Kita sebagai orang yang beragama bukan bersikap cuek dan tidak mau tahu dengan suasana orang lain. Di sini mengantar kita untuk membangun sikap kepedulian terhadap sesama dan saling menolong. Karena jika manusia, mereka juga manusia. Jika kita makan, maka mereka juga membutuhkan makan untuk memperoleh kehidupan dan kekuatan hidup dalam tugas dan karya dalam setiap hari. Jadi banyak orang mengalami suasana hidup negatif seperti di Papua: tidak tenang, cemas, kekhawatiran, duka, menderita, pencobaan, tantangan, godaan, siksaan, penderitaan, kemiskinan dan pemiskinan, pemerasan, perampasan, ketidakadilan, pembodohan pelanggaran HAM bahkan pembunuhan nyawa orang tak berdosa.

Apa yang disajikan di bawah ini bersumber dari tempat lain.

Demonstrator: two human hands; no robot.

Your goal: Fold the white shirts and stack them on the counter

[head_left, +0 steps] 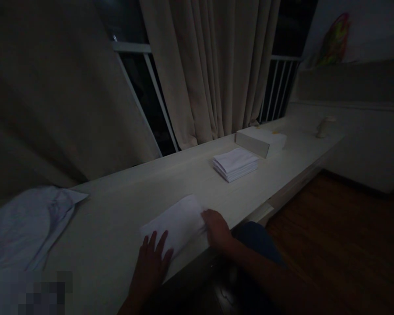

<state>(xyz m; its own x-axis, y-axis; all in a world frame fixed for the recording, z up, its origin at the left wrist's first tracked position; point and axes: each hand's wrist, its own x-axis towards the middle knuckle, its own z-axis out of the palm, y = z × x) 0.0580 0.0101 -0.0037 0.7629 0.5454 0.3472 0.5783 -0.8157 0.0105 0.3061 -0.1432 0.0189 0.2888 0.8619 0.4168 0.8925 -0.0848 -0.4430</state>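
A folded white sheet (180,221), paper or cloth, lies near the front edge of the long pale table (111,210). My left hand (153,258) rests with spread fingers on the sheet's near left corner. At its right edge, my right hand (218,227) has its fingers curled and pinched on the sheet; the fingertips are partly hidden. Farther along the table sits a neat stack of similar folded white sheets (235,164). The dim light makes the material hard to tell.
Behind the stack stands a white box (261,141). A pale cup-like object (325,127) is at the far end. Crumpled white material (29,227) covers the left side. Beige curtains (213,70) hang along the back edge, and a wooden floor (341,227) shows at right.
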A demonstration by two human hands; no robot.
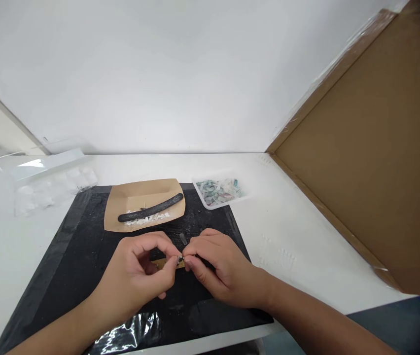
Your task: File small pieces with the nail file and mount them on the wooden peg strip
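Note:
Over the black mat point(87, 276), my left hand point(141, 268) and my right hand point(221, 266) meet at the fingertips. Both are pinched closed around a tiny dark, shiny piece point(180, 259), mostly covered by the fingers. A tan strip point(160, 264) shows beneath and behind the fingers. Just beyond my right fingertips lies a small clear piece point(183, 238) on the mat. Farther back, a brown paper tray point(121, 196) holds a dark curved file point(151, 210) and white fragments point(136, 222).
A white container point(209, 206) of clear and greenish pieces stands at the mat's back right edge. An open clear plastic case point(54, 187) lies at the back left. A large cardboard panel point(372, 148) leans along the right side of the white table point(287, 222).

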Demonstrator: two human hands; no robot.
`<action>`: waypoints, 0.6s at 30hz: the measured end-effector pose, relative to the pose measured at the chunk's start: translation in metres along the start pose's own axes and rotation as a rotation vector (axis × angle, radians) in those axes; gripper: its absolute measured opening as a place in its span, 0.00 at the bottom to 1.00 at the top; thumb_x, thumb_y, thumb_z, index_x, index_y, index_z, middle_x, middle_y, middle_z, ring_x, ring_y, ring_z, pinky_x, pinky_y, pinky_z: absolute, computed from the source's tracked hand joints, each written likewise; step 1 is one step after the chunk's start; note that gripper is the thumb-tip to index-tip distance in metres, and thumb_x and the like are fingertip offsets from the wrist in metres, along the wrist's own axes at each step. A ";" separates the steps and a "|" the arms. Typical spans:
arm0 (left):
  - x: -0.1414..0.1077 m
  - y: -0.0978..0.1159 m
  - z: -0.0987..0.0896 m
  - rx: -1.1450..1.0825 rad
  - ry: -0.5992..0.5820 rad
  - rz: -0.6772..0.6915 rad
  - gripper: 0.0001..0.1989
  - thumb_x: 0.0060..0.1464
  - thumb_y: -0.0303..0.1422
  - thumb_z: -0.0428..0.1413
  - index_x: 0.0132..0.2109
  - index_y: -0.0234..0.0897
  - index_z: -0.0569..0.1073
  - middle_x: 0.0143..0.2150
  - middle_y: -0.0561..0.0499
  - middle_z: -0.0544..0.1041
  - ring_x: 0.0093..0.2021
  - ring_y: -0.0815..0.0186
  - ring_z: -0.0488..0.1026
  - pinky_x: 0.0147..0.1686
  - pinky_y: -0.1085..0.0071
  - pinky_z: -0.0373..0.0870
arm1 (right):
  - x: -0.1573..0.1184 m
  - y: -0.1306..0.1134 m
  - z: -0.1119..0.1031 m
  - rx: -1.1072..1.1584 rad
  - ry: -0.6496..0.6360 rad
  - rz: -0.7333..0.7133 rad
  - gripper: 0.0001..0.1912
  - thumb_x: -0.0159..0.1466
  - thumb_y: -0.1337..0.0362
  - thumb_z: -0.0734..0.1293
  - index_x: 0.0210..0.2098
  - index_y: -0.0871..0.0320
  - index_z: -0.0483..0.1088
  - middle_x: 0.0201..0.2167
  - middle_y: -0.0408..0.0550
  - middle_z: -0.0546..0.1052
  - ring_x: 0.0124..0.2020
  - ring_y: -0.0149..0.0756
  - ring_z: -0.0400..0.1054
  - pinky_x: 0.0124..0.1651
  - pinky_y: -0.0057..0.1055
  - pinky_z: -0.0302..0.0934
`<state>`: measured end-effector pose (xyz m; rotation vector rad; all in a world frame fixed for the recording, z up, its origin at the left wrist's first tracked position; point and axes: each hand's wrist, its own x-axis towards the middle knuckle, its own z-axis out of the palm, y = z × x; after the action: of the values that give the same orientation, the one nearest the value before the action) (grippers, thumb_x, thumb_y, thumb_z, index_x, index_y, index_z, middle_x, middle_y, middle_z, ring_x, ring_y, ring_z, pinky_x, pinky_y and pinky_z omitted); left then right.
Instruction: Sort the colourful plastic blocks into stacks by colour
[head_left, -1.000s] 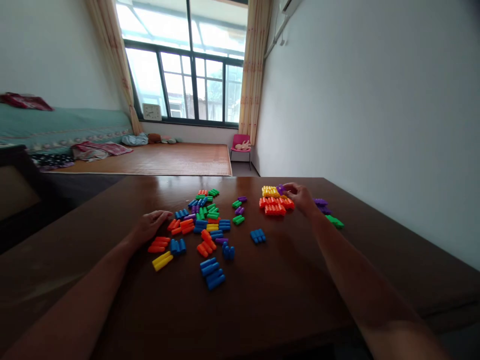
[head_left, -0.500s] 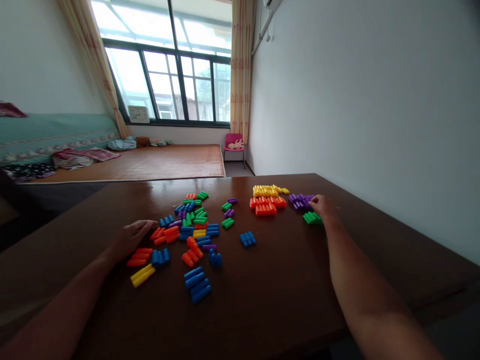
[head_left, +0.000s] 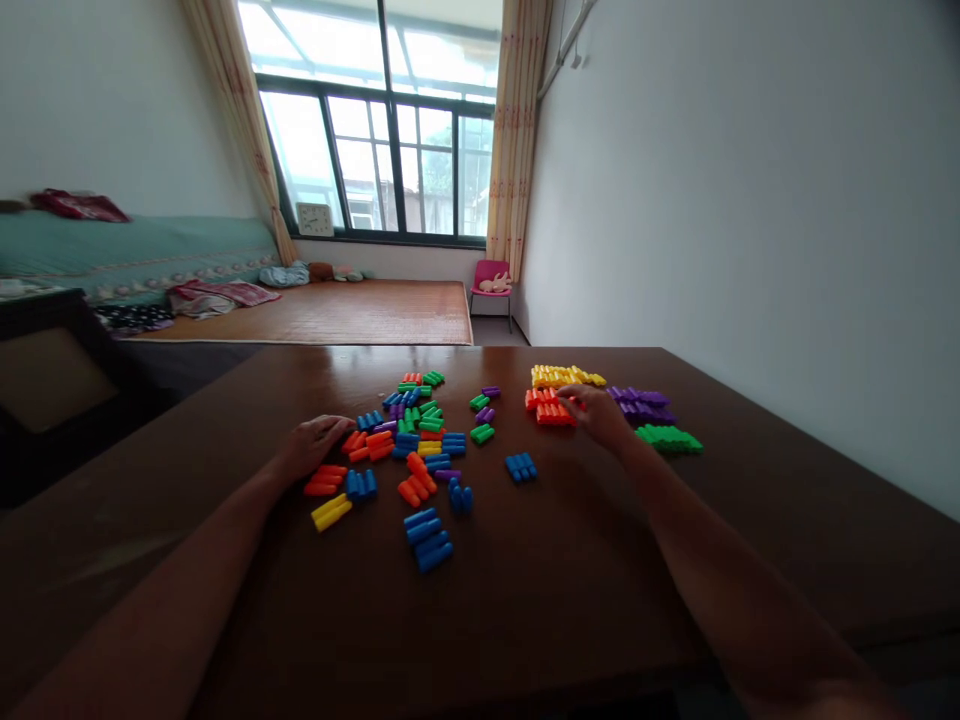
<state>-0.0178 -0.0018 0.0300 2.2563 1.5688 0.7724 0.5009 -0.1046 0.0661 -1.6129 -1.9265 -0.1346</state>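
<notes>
My left hand (head_left: 313, 445) lies on the brown table at the left edge of a scattered pile, fingers stretched beside an orange block (head_left: 355, 441). The pieces look like bullet-shaped plastic blocks joined in ridged strips. My right hand (head_left: 598, 412) reaches over the table, its extended fingertips at the right end of the sorted orange blocks (head_left: 551, 412); no piece shows in it. Just behind are yellow blocks (head_left: 561, 376). Purple blocks (head_left: 641, 405) and green blocks (head_left: 670, 438) lie in groups right of that hand. A blue block (head_left: 520, 467) sits apart, nearer to me.
Mixed blue, green, orange and purple blocks spread across the left middle of the table (head_left: 540, 580). A blue strip (head_left: 428, 540) lies nearest me. Beyond the table stand a bed (head_left: 390, 310) and a pink chair (head_left: 491, 272); a white wall (head_left: 735, 200) runs along the right.
My right hand has moved left from the purple blocks to the orange ones. The view has shifted, so the scene sits further right; my left hand stays by the same pieces.
</notes>
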 end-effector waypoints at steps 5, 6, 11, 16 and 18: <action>0.001 -0.004 0.003 0.003 0.005 0.018 0.30 0.54 0.55 0.43 0.45 0.38 0.79 0.47 0.46 0.80 0.47 0.56 0.75 0.48 0.68 0.69 | -0.010 -0.061 0.022 0.208 -0.461 -0.122 0.19 0.62 0.55 0.66 0.49 0.55 0.73 0.41 0.48 0.78 0.35 0.36 0.71 0.42 0.31 0.65; 0.001 -0.004 0.004 0.005 0.004 0.015 0.31 0.54 0.55 0.43 0.45 0.38 0.79 0.47 0.46 0.80 0.47 0.56 0.75 0.48 0.67 0.69 | -0.011 -0.065 0.023 0.235 -0.516 -0.129 0.20 0.61 0.54 0.67 0.50 0.55 0.73 0.41 0.49 0.78 0.35 0.35 0.71 0.41 0.31 0.65; 0.002 -0.005 0.004 -0.001 -0.007 0.017 0.32 0.53 0.56 0.43 0.45 0.38 0.79 0.48 0.46 0.79 0.47 0.56 0.75 0.48 0.68 0.69 | -0.014 -0.066 0.018 0.306 -0.641 -0.179 0.20 0.58 0.55 0.69 0.48 0.54 0.75 0.40 0.48 0.76 0.35 0.34 0.70 0.39 0.28 0.64; 0.002 -0.005 0.003 0.004 -0.013 0.043 0.31 0.53 0.56 0.44 0.45 0.37 0.79 0.47 0.45 0.80 0.47 0.56 0.75 0.47 0.68 0.69 | -0.014 -0.061 0.016 0.328 -0.763 -0.093 0.20 0.56 0.52 0.70 0.45 0.54 0.75 0.30 0.43 0.75 0.28 0.30 0.67 0.31 0.25 0.60; 0.002 -0.004 0.002 0.002 -0.006 0.037 0.32 0.52 0.56 0.44 0.44 0.38 0.79 0.47 0.46 0.80 0.47 0.56 0.75 0.47 0.68 0.69 | -0.014 -0.056 0.016 0.329 -0.712 -0.005 0.19 0.56 0.51 0.71 0.42 0.56 0.75 0.30 0.44 0.75 0.28 0.30 0.67 0.30 0.25 0.60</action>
<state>-0.0190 0.0014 0.0269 2.2928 1.5296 0.7728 0.4438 -0.1233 0.0629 -1.5409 -2.2953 0.8164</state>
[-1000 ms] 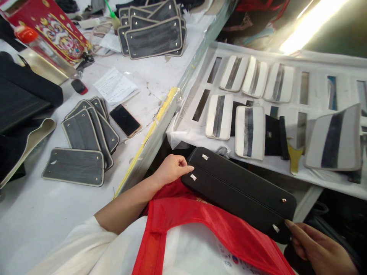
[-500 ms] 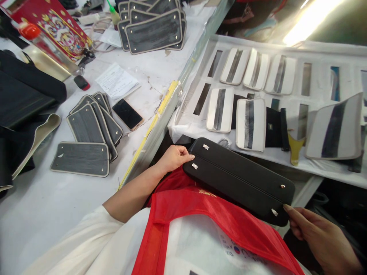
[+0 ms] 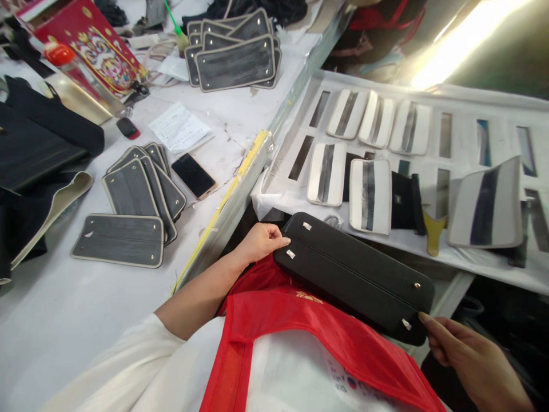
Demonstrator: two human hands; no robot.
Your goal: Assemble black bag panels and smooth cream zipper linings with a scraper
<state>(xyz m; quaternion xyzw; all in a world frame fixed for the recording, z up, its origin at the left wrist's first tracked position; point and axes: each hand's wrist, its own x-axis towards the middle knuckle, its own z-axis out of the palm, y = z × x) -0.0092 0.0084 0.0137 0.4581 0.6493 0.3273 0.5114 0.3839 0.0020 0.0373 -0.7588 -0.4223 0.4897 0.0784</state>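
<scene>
A long black bag base panel point(image 3: 354, 277) with rounded corners and a seam down its length lies slanted above my red apron point(image 3: 300, 312). Three of its corners carry small white scraps, and a bare metal stud shows at the fourth. My left hand point(image 3: 261, 243) pinches the panel's left end between thumb and finger. At the opposite end, the lower right corner is pinched by my right hand point(image 3: 467, 346), whose other fingers curl underneath and are partly hidden.
On the left table are a fanned pile of grey panels point(image 3: 131, 183), a single panel point(image 3: 118, 239), a phone point(image 3: 194, 175), paper point(image 3: 180, 127) and a bottle point(image 3: 81, 74). More panels point(image 3: 235, 62) lie behind. White pieces point(image 3: 327, 174) and a yellow tool point(image 3: 434, 232) rest on the slotted rack point(image 3: 291, 197).
The view has shifted slightly, so the surroundings sit a little lower in it. Both hands keep their pinch on the black panel, whose right end appears slightly further left.
</scene>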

Realita hidup berbicara kepada kita bahwa kehidupan di Indonesia pada umumnya dan Papua pada khususnya memperlihatkan suatu suasana yang semakin khaos. Kekhaosan realitas ini disebabkan oleh sikap dari manusia yang gila akan kuasa, uang dan jabatan. Dalam rangka menggapai tujuan ini, berbagai cara dihalalkan, termasuk mengorbankan nyawa orang-orang yang tak berdosa di Indonesia dan di Papua.

Dapat kita lihat dan temukan di media massa, orang lain, atau bahkan melihat langsung di lapangan segala perlakuan yang dibuat oleh sekelompok manusia yang menamakan diri sebagai petugas, pejabat, pemimpin, penguasa, dan keamanan. Mereka menjadikan masyarakat yang tak bersalah sebagai objek kesenangan dan keselamatan pribadi. Karena itu, tidak heran apabila di sana-sini selalu saja terjadi konflik, kekerasan, penindasan, pemerkosaan, peperangan, perampasan sumber daya alam, hingga pembunuhan nyawa manusia di era Otsus di tanah Papua. Suasana seperti ini, menggugah hati anda dan saya untuk melihat, mengamati dan mengangkat serta refleksi atas segala realita di era Otsus di Papua ini. Dengan realita hidup ini, menpengaruhi kita untuk pentingnya mewartakan dan memperjuangkan Kerajaan Allah di Indonesia pada umumnya dan Papua pada khususnya. Sekaligus mendorong setiap kita untuk mengkritis, membelah dan mencari jalan keluar atas masalah-masalah yang ada di Papua.